Una situazione in qualche modo analoga si verifica a livello internazionale, per il peso economico e politico che gli Usa continuano ad avere nell'economia mondiale. E' noto che il FMI ha speso nell'esercizio chiuso ad aprile 1998 25,6 miliardi di dollari per prestiti a paesi in crisi, circa 4 volte quanto erogato nel precedente esercizio. E' altrettanto noto che le riserve disponibili per nuovi prestiti sono tra i 5 e i 9 miliardi di dollari, a mala pena sufficienti per sostenere a breve il governo russo. La proposta dell'amministrazione Clinton di rifinanziare il Fondo per altri 18 miliardi di dollari è quindi di esiziale importanza per la stabilità finanziaria internazionale e tutto lascia prevedere che, nonostante le macchie del presidente sui vestiti Lewinsky e le sue non improbabili dimissioni, il Congresso finisca per approvare il progetto su pressione di Greenspan e Rubin, il potente Ministro del Tesoro.

Per quanto riguarda il resto del mondo, la crisi ha evidenziato alcuni fatti che si conoscevano già:

1) il Giappone continua a monitorare il proprio inarrestabile declino economico senza alcun segnale di inversione di rotta, con buona parte del sistema bancario decotto e le multinazionali dell'export che vedono scendere le proprie quote nel mercato mondiale nonostante la svalutazione dello yen;

2) la tenuta dell'area euro, che si dimostra "un'isola di stabilità" nel marasma generale, capace di fronteggiare con calma le tempeste (mentre Norvegia, Svezia e Grecia sono costrette a svalutare), e capace persino di rafforzarsi sul dollaro, ponendo tutte le necessarie premesse a candidarsi come area egemone nell'economia mondiale del futuro;

3) il necessario ritorno al passato per l'economia russa, che inizia il suo ennesimo tentativo di agganciarsi all'Occidente con la nazionalizzazione delle banche, un forte dirigismo statale, la chiamata a posizioni di comando di ex-responsabili dei piani quinquennali e la rassicurante presenza dei voti "comunisti" nella maggioranza di governo;

4) il grande caos che da oltre un anno flagella i mercati borsistici e valutari sta cominciando a produrre i suoi effetti teorici, oltre che pratici: da più parti, compreso l'inossidabile FMI, si ritorna a pensare a qualche forma di controllo sui movimenti di capitale, a partire dall'esempio confortante della Malesia che ha provvisoriamente introdotto controlli sui cambi per difendere la sua valuta.
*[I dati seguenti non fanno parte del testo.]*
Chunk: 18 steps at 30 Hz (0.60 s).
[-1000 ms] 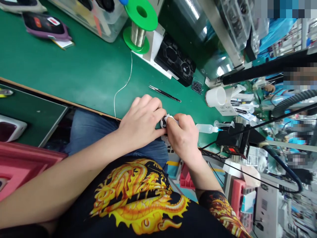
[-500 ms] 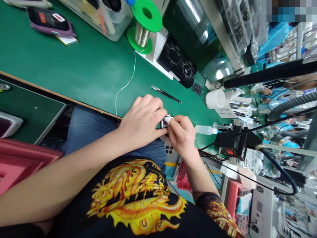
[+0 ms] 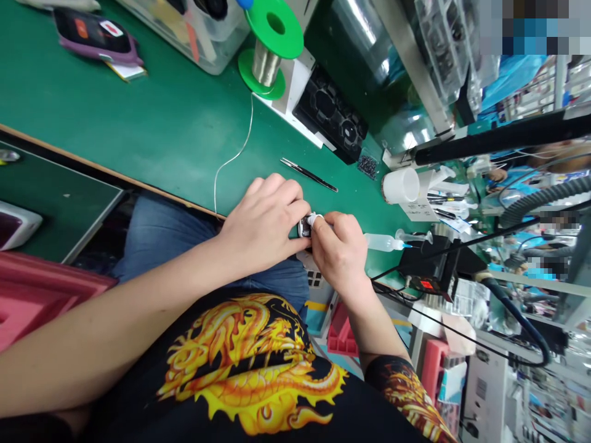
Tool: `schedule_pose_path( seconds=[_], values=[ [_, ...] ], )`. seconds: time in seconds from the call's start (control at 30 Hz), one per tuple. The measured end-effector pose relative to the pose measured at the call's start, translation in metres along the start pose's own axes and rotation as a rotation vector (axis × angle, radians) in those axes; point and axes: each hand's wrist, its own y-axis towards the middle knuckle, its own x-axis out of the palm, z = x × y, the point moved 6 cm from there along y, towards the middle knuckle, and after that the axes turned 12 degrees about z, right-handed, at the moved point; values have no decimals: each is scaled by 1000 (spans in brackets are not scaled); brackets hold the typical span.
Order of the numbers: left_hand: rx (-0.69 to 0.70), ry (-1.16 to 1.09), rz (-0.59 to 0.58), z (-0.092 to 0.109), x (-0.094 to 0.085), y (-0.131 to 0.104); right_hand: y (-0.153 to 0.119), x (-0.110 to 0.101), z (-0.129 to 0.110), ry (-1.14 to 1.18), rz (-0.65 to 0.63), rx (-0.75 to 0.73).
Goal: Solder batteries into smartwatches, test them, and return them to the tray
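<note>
Near the table's front edge, my left hand [image 3: 268,224] grips a small device housing [image 3: 304,226] between thumb and fingers. Its rim is white and its inside dark; my fingers cover much of it. My right hand [image 3: 341,253] is closed against the housing's right side. A white wrap or finger cover [image 3: 314,219] shows at its fingertip, touching the housing; whether these fingers also hold something small is hidden. Beyond the hands lie black tweezers [image 3: 310,175] on the green table [image 3: 180,141]. To the right of my right hand is a translucent syringe [image 3: 383,242].
A green spool of solder wire [image 3: 266,64] stands at the back, its loose wire reaching the front edge. A black fixture [image 3: 330,114], a tray of small screws [image 3: 368,165], a white cup [image 3: 401,186] and a purple-cased device [image 3: 96,40] surround the work area. Cables [image 3: 443,317] hang right.
My right fingers have shifted slightly on the housing, so more of its dark inside shows. The left hand keeps its grip. The view has moved very slightly.
</note>
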Motion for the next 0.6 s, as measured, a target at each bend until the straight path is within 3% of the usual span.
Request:
schedule_pose_path(
  seconds=[0.17,0.37,0.6],
  values=[
    [-4,-21,3,0,0,0,2,-3,-3,20,13,-85],
    [-6,-49,28,-1,-1,0,0,2,-1,10,-20,7],
    [9,-39,34,0,-2,0,4,0,-7,-7,-46,-11]
  ],
)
Insomma, dalle crisi tutti imparano qualcosa. I partiti e i sindacati ufficiali del movimento operaio sembrano voler imparare soltanto nuove ricette di patto sociale, prima di ributtarsi a comprare in borsa.

Sappiamo che la realtà non è così semplice: perlomeno non per quei 5/6 miliardi di persone costrette a vivere al di fuori delle cittadelle protette e opulente del Nord del mondo. L'approfondirsi della contraddizione di classe interna ai paesi sviluppati, l'acuirsi della contraddizione nord-sud per i paesi "emergenti" (che qualcuno più giustamente chiama "immergenti") sono il prodotto inevitabile dello "sviluppo", cioè della tendenza delle corporations che governano il mondo ad andarsi a cercare la forza lavoro più flessibile nel sistema-paese meno costoso. La soluzione non sta in un nuovo terzo mondismo alla Latouche, ma nello sviluppo della critica radicale a livello internazionale rispetto all'intero modello economico del capitalismo globalizzato.